Entzug des Vertrauens betr. den Senator für Finanzen

Dem Senator für Finanzen, Elmar Pieroth, ist Wahlbetrug und Versagen im Amt vorzuwerfen.

Herr Pieroth hat die Öffentlichkeit über die tatsächliche Finanzlage Berlins getäuscht. Er hat vor den Wahlen das Haushaltsdefizit mit 1,7 Mrd. DM beziffert. Der Senator für Finanzen hat dem Parlament die Unwahrheit gesagt. In der von Bündnis 90/Grüne beantragten Sitzung des Hauptausschusses am 26. Oktober 1995 hat er an dieser Zahl festgehalten. Vier Wochen später mußte Herr Pieroth eingestehen: Das Defizit für 1995 beträgt rund 3 Mrd. DM. Das tatsächliche Defizit 1995 steht damit noch immer nicht zweifelsfrei fest, da der Senator für Finanzen keine Gewähr dafür bietet, von seiner bisherigen Politik der Verschleierung und des Versteckspiels abzugehen.

Mehrfach hatte der Senator für Finanzen erklärt, der Senat würde die geplante Nettoneuverschuldung für 1995 nicht überschreiten. Auch diese Zusage des Senators ist unglaubwürdig, denn bis heute hat er nicht dargelegt und beziffert, wie es der Senat für möglich hält, dieses Ziel zu erreichen.

Die Amtsführung von Herrn Pieroth weist schwere Mängel auf.

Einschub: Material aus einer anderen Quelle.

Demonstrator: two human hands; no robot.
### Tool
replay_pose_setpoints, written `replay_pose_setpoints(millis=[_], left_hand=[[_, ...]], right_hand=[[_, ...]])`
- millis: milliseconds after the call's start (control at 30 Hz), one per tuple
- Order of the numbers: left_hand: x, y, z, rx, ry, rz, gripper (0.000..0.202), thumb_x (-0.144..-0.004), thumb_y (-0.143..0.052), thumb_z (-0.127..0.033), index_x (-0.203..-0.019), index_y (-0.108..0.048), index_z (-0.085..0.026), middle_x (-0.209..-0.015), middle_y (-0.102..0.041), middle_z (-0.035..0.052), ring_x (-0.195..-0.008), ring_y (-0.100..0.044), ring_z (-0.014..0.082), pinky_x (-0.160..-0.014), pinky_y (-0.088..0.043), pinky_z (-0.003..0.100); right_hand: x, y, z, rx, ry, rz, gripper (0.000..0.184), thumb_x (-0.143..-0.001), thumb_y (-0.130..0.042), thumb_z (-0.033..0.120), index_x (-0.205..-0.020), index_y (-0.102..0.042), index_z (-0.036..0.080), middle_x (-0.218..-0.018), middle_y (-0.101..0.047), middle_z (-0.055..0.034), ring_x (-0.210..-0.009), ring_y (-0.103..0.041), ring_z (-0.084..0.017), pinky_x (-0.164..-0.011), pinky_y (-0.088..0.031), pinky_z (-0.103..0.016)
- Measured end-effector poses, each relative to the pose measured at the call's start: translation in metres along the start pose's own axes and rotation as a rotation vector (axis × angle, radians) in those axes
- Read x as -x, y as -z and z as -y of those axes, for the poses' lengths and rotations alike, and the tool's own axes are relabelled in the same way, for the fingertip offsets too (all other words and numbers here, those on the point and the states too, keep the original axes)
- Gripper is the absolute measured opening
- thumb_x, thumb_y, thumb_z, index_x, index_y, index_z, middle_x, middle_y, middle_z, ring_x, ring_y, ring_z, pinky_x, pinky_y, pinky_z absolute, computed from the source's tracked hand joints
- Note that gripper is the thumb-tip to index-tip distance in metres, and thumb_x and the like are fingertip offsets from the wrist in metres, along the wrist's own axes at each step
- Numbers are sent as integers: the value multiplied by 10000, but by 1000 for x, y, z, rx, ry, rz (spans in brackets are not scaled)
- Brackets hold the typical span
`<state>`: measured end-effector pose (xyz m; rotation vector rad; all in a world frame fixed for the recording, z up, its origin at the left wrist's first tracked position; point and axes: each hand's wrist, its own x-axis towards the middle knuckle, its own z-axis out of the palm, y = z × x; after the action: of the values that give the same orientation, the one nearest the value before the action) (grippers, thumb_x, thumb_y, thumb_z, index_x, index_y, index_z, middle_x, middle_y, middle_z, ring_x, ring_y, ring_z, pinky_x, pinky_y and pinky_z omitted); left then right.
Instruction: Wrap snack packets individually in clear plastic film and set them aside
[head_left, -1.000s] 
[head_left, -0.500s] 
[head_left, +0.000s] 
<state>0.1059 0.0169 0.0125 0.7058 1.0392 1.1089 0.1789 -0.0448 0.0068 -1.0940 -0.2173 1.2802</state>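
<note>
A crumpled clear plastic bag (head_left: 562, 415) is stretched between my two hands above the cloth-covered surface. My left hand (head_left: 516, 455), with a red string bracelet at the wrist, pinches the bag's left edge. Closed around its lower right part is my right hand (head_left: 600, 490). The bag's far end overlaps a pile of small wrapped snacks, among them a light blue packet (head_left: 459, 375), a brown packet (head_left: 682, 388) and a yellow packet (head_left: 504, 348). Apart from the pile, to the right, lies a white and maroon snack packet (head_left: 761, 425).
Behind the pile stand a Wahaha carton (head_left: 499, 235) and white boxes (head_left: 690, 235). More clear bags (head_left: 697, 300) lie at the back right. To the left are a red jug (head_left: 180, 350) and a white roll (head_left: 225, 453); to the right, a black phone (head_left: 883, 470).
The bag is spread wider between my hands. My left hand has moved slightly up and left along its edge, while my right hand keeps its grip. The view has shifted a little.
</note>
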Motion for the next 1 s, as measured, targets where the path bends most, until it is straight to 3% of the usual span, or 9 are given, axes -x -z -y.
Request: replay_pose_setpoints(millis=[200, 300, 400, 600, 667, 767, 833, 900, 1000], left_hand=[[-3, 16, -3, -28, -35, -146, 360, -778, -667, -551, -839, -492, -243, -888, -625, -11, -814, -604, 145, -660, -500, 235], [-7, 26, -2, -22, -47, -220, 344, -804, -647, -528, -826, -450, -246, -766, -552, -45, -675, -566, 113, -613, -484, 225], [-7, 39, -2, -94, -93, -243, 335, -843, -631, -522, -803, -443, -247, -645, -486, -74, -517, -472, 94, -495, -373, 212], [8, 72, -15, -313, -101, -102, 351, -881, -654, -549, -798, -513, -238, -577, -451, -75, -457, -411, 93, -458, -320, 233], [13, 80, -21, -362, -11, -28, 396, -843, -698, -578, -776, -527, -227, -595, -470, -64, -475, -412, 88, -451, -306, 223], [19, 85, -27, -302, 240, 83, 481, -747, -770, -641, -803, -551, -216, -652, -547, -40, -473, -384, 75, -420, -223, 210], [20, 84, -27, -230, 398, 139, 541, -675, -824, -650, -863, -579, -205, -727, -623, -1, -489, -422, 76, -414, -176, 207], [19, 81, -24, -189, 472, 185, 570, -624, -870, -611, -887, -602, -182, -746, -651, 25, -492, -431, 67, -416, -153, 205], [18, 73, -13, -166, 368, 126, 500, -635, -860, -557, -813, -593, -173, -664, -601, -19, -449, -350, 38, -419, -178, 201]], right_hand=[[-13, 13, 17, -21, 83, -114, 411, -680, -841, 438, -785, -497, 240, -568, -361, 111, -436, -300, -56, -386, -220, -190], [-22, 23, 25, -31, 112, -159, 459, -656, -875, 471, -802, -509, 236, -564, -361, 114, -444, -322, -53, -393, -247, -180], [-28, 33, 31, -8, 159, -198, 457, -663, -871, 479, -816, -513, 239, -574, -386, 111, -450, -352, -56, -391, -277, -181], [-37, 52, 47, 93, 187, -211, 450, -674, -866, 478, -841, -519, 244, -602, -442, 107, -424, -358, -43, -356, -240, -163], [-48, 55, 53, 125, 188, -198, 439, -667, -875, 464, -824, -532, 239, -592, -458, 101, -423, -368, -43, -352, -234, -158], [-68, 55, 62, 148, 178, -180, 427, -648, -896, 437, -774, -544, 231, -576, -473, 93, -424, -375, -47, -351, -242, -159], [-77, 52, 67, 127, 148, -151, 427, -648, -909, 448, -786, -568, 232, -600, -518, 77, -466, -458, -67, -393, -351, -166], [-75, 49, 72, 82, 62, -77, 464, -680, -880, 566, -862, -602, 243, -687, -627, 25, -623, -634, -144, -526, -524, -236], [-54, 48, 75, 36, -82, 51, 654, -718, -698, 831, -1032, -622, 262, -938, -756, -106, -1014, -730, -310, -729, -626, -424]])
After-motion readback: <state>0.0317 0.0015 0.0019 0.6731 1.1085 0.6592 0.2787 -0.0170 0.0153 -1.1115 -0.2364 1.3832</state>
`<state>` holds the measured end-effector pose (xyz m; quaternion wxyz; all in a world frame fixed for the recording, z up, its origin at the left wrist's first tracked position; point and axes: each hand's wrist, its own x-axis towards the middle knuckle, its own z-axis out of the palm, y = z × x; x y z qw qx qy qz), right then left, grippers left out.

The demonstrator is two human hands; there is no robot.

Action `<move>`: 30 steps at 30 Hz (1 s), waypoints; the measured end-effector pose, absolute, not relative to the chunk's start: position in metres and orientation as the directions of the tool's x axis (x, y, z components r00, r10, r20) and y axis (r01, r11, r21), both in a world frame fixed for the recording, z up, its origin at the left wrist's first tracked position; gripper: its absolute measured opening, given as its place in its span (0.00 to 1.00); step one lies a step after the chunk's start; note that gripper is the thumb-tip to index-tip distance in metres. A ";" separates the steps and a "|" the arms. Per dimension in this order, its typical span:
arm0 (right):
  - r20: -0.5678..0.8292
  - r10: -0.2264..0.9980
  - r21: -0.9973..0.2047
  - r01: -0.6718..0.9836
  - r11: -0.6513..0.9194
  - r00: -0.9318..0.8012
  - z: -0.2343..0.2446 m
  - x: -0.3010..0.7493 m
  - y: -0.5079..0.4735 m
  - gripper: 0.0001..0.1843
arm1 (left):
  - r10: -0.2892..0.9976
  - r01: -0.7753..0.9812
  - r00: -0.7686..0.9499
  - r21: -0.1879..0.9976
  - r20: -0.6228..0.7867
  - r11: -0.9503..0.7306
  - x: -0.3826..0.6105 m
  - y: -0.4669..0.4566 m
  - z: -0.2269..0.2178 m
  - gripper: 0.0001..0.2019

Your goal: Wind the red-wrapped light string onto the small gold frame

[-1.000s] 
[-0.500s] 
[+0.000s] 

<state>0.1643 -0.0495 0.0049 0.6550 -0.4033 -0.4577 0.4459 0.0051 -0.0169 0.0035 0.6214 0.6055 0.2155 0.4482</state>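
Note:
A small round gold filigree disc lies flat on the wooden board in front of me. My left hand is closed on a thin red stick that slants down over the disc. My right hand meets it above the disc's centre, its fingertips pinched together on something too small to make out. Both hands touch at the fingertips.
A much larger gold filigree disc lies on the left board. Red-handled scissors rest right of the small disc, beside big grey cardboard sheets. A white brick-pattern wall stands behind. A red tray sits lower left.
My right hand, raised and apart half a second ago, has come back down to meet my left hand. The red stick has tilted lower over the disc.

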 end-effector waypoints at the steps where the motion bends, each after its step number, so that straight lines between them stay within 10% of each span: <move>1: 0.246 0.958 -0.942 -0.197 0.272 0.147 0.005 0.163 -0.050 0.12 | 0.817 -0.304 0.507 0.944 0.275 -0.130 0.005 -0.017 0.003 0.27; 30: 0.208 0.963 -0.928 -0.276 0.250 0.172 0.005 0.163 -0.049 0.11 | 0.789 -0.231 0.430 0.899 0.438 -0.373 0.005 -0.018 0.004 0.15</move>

Die Erfüllung der geplanten Minderausgaben durch die einzelnen Verwaltungen hat der Finanzsenator offensichtlich ebensowenig unter Kontrolle wie die Entwicklung der finanziellen Verpflichtungen des Landes. Auf die reduzierte Einnahmeerwartung Berlins, die sich bereits im Sommer des laufenden Jahres deutlich abzeichnete und die von Bündnis 90/Grüne thematisiert worden ist, hat er völlig unzureichend reagiert. Viel zu spät und erst auf Druck des Parlamentes hat der Senator für Finanzen einen partiellen Ausgabestopp verfügt. Herr Pieroth hat sich geweigert, die negativen Folgen des Fördergebiets- und Investitionszulagengesetzes, der Abwanderung von Betrieben und privaten Haushalten aus Berlin und des Baubooms in Berlin bei der Haushaltsplanung zu berücksichtigen.

Ebenso hatte sich Herr Pieroth geweigert, der wiederholten Forderung von Bündnis 90/Grüne zu entsprechen und einen Nachtragshaushalt 1995 vorzulegen. Seine Begründung für seine Weigerung, man bewege sich im Rahmen der Kreditermächtigung, hat sich jetzt als falsch erwiesen.

Für die Zukunft hinterläßt Herr Pieroth immer weiter steigende Ausgabeverpflichtungen des Landes, denen keine entsprechenden Einnahmeerwartungen gegenüberstehen. Seine mittelfristige Finanz- und Investitionsplanung weist Deckungslücken in Milliardenhöhe auf. Seine Finanzpolitik der Bedienung des CDU-SPD-Klientels hat zur Folge, dass wegen steigender Zinslasten der finanzielle Handlungsspielraum künftiger Landesregierungen massiv eingeengt ist. Damit hinterläßt der Senator für Finanzen auch eine schwere Hypothek für die Fusion Berlins mit Brandenburg. Der Finanzsenator hat es auch versäumt, dazu beizutragen, dass die Jahre seiner Hochverschuldungspolitik für strukturelle Anpassungen des Haushalts ­ zum Beispiel im Rahmen der Verwaltungsreform ­ an die Herausforderungen durch den Fall der Mauer genutzt wurden.

Ein Wahlbetrüger, der sich durch schwere Mängel bei der Führung seines ungeliebten Amtes hervorgetan und ein finanzielles Desaster hinterlassen hat, ist als Senator nicht tragbar. Er verdient nicht länger das Vertrauen der Mehrheit des Parlaments.